Blackfeet Food Access and Sustainability team (FAST) is a coalition that began September 18, 2015 to increase awareness of and work together to reduce hunger within the Blackfeet Nation Reservation. There are fifty-four people in the FAST Blackfeet network. The leadership committee, consisting of six people, participates in bimonthly meetings. The state is supportive of the efforts and includes representation of the Governor and federal agencies.
Engagement is part of the Teen Pregnancy/Parent Coalition model and includes peer mentors. The program is identified as a success by the word of mouth effect from current and past teen parents when engaging new teen parents to participate.
FAST’s initial plan was to conduct a community nutrition survey and then develop strategic steps based on the learnings from the survey to ensure community input and engagement.
HOW IS SUCCESS MONITORED & ADJUSTMENTS MADE?
Teen births in the United States and Montana are at their lowest in history with overall US births to teen women ages 15-19 at 26.5 live birth rate per 1,000 women in this age group. Montana’s overall births to this age group are at 27.9 births per 1,000 teen women with a decline since 1991 by 40 percent. However, American Indian/Alaska Native teens have a 1.5 times higher teen birth rate than their white teen counterparts. (Montana DPHHS).
During a Coalition meeting, members or community members may raise a problem, need, focus population, or idea for discussion. Resources may be drawn on from the silent membership and could pivot to be led by one of these professionals if the topic focuses on their specialty.
FAST has a continuous improvement and learning core at its center. First Nation Development Institute (FNDI) provided a two-day training on the Food Sovereignty Assessment Tool, a survey tool, to the Coalition members. The training covered the assessment tool, how to conduct a focus group, and who to pull in to assist FAST with the project. The training also helped FAST, based on survey results, brainstorm activities to meet their goals and improve food security for the community.

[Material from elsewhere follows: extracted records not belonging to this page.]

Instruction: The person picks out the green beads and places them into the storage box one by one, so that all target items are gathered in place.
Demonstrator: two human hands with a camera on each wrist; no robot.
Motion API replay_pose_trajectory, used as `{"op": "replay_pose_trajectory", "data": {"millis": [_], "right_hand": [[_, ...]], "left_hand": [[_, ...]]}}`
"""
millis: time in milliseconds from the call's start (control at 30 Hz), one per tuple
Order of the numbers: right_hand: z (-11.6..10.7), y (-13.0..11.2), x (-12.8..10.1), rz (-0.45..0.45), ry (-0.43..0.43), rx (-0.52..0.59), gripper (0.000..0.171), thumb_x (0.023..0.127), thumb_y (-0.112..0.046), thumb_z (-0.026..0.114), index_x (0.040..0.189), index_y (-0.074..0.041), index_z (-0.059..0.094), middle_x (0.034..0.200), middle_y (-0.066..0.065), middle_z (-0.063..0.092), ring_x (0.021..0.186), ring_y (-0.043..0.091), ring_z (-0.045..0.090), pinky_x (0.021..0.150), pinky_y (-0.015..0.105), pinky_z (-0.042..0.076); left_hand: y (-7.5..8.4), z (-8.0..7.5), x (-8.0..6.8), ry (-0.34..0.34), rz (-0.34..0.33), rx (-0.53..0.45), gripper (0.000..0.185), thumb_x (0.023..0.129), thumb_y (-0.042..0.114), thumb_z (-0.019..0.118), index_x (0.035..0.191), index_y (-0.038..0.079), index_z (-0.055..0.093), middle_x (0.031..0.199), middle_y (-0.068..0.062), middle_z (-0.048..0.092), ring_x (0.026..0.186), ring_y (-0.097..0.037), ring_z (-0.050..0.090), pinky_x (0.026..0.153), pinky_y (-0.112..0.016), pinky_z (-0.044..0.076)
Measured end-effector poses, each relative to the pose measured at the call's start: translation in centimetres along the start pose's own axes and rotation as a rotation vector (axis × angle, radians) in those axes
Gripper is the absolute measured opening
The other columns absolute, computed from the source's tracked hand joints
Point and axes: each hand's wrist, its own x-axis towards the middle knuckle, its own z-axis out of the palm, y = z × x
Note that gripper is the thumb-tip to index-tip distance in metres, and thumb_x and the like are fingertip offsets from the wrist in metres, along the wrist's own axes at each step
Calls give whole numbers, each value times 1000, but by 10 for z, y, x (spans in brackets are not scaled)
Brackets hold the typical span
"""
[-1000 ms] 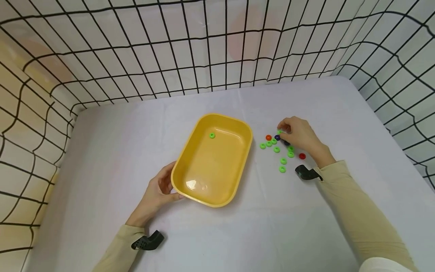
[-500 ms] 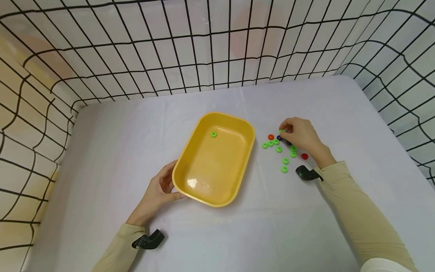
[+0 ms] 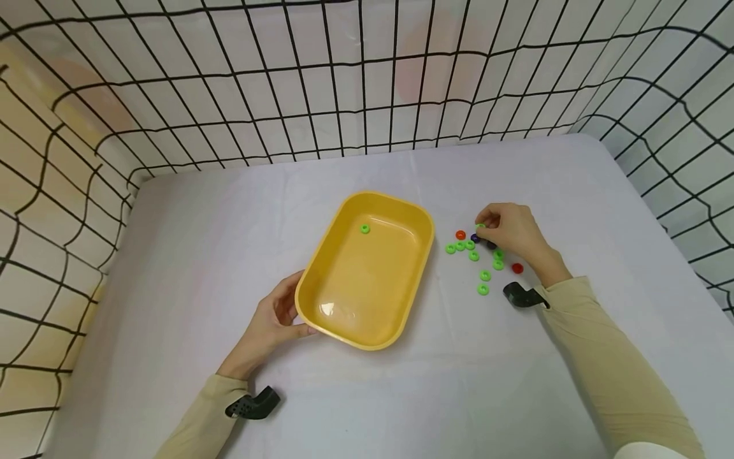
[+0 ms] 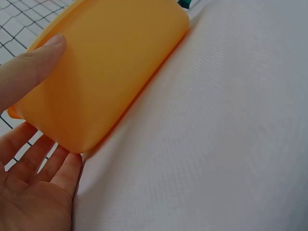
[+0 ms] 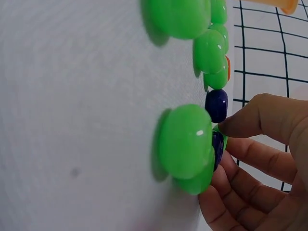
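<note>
1. The green ring [image 3: 480, 225] is a small, glossy plastic bead shaped like a doughnut. It sits pinched at the fingertips of the right hand [image 3: 512, 232], at the far edge of the loose beads on the cloth, right of the tray. The fingers curl over it so that only a sliver shows.
2. In the right wrist view the fingertips [image 5: 240, 126] close in beside a dark blue bead [image 5: 216, 105], and the pinched ring is mostly hidden behind the big, out-of-focus green beads in front.
3. On the cloth by that hand, in the head view, lie eight more green rings [image 3: 473, 255], one orange ring [image 3: 460, 234], one red ring [image 3: 517, 268] and one purple bead [image 3: 474, 238]. A dark bead half under the hand is hard to make out.
4. The yellow tray [image 3: 401, 220] is smooth, shiny plastic, rectangular with rounded corners and a shallow wall. One green ring [image 3: 365, 229] lies inside near its far end.
5. The left hand [image 3: 274, 322] holds the tray's near corner. The thumb [image 4: 30, 67] presses flat on the outer wall and the fingers lie loosely spread beneath, a light hold rather than a clamp.
6. The table cover [image 3: 229, 210] is pale woven fabric with a fine weave. A black wire grid [image 3: 367, 76] over cream sheeting fences three sides.
7. Two black wrist mounts show, one on each beige sleeve, both partly cut off.
</note>
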Motion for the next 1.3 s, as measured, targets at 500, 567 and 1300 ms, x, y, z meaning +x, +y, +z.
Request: {"op": "replay_pose_trajectory", "data": {"millis": [500, 567, 1300], "right_hand": [[-47, -74, 21, -178, 67, -45, 16, 79, -9, 58, 91, -2, 65, 84, 11, 62, 77, 22, 53, 66, 32, 43], [-49, -94, 27, -221, 49, -67, 17, 78, -10, 57, 91, -3, 65, 85, 11, 63, 77, 22, 54, 68, 33, 44], [48, -189, 45, -332, -305, -121, 17, 82, -18, 62, 96, -8, 64, 90, 4, 60, 79, 18, 53, 69, 28, 48]], "left_hand": [[0, 2, -2, 9, -25, 20, 87, 67, -12, 74, 141, 2, 30, 144, -16, 30, 128, -31, 36, 102, -27, 38], [0, 2, -2, 11, -27, 20, 87, 67, -12, 74, 140, 3, 31, 144, -16, 31, 128, -32, 36, 101, -27, 38], [1, 4, -1, 10, -21, 25, 87, 67, -11, 75, 141, 4, 31, 144, -15, 32, 127, -29, 37, 102, -27, 39]]}}
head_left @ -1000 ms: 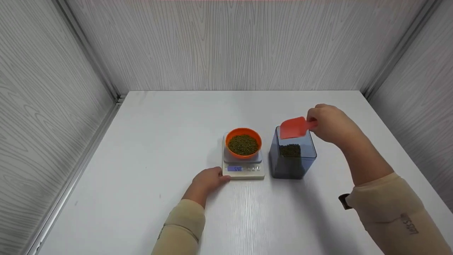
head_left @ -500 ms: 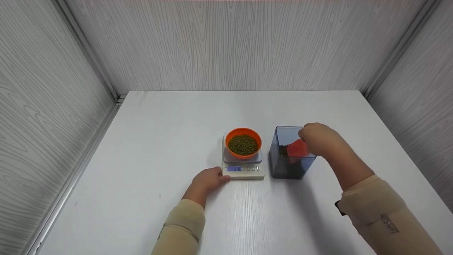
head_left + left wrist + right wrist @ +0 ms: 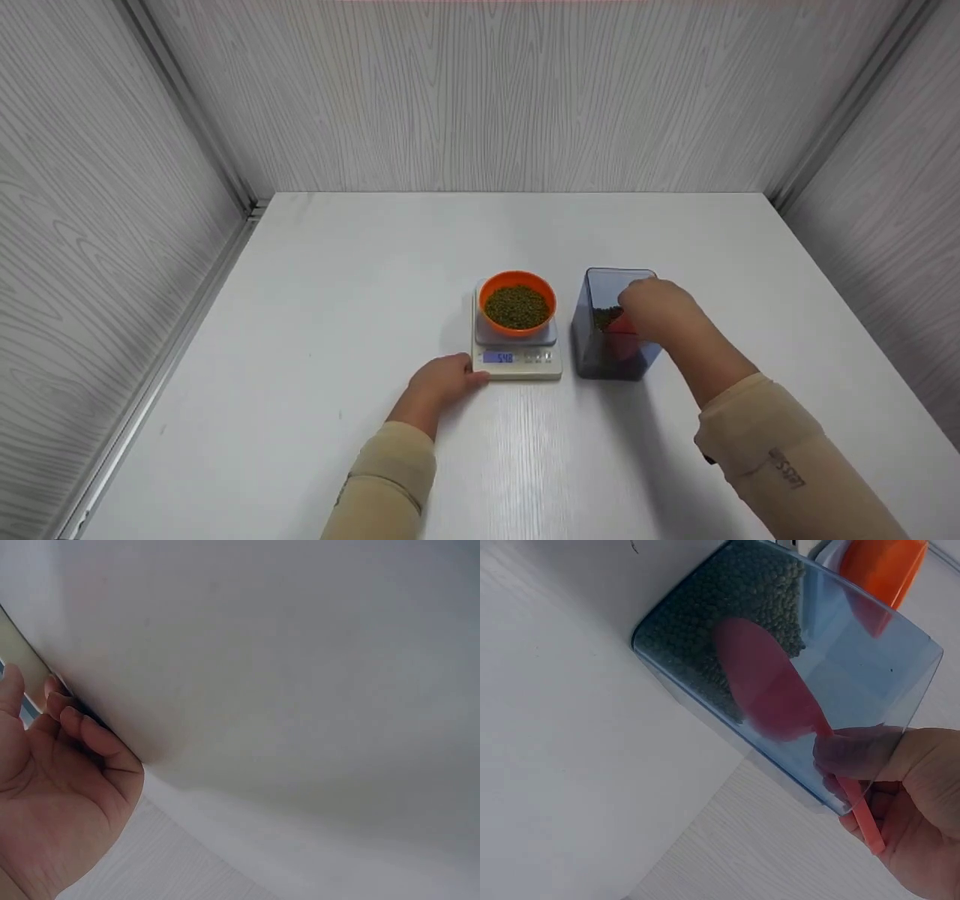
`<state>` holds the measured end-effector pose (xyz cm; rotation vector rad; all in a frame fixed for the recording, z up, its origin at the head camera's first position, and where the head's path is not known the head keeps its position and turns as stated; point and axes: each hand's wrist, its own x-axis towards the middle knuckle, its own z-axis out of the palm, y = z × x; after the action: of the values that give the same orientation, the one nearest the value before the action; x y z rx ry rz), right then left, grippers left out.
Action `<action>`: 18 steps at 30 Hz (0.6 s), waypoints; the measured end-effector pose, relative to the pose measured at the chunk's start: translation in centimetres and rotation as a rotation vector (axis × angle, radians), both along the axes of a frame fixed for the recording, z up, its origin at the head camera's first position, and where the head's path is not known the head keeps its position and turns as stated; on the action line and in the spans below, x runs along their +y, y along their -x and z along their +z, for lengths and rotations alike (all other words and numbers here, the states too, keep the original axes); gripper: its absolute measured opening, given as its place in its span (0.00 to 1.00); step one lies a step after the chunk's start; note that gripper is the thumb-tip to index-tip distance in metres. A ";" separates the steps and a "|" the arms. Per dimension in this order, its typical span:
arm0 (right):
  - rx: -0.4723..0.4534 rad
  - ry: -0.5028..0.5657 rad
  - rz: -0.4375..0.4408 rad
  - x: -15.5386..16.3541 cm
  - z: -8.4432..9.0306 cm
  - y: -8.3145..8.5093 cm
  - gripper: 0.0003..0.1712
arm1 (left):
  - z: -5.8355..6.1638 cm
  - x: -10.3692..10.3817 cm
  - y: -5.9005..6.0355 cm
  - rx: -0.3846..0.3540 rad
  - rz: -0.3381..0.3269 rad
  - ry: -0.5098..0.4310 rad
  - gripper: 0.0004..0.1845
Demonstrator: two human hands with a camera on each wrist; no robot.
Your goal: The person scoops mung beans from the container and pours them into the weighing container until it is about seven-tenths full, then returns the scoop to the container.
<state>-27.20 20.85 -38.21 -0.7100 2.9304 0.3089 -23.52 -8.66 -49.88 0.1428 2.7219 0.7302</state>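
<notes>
Red scoop (image 3: 769, 686), just plunged from above into the see-through container (image 3: 589, 354), three o'clock from the scale (image 3: 534, 369), now at the green grains (image 3: 772, 581): apparently digging in! Grasped by fingers of the right hand (image 3: 660, 310); gripping the scale's seven-o'clock corner with the left hand (image 3: 445, 378).

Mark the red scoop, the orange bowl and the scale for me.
Red scoop (image 3: 765, 682): right wrist view, on the blade.
Orange bowl (image 3: 517, 278): head view, inner far wall.
Scale (image 3: 498, 358): head view, on the display.
</notes>
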 end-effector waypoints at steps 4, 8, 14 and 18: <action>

EQUITY, ADVERSITY & THE EXPERIENCE OF TRAUMA
The Coalition is made up of a diverse group of health and social work professionals with seven who happen to also be former teen parents. All members have an equal voice though some have a lived experience that informs them. There is no more weight to one professional member over another person’s knowledge.
The focus of FAST is based on hardships, social stressors or inequalities. FAST works to identify marginalized individuals, teens, and families who are not reached by the needs of the current system. For example, school lunch programs are continually identifying if the children who need meals are getting regular access to food.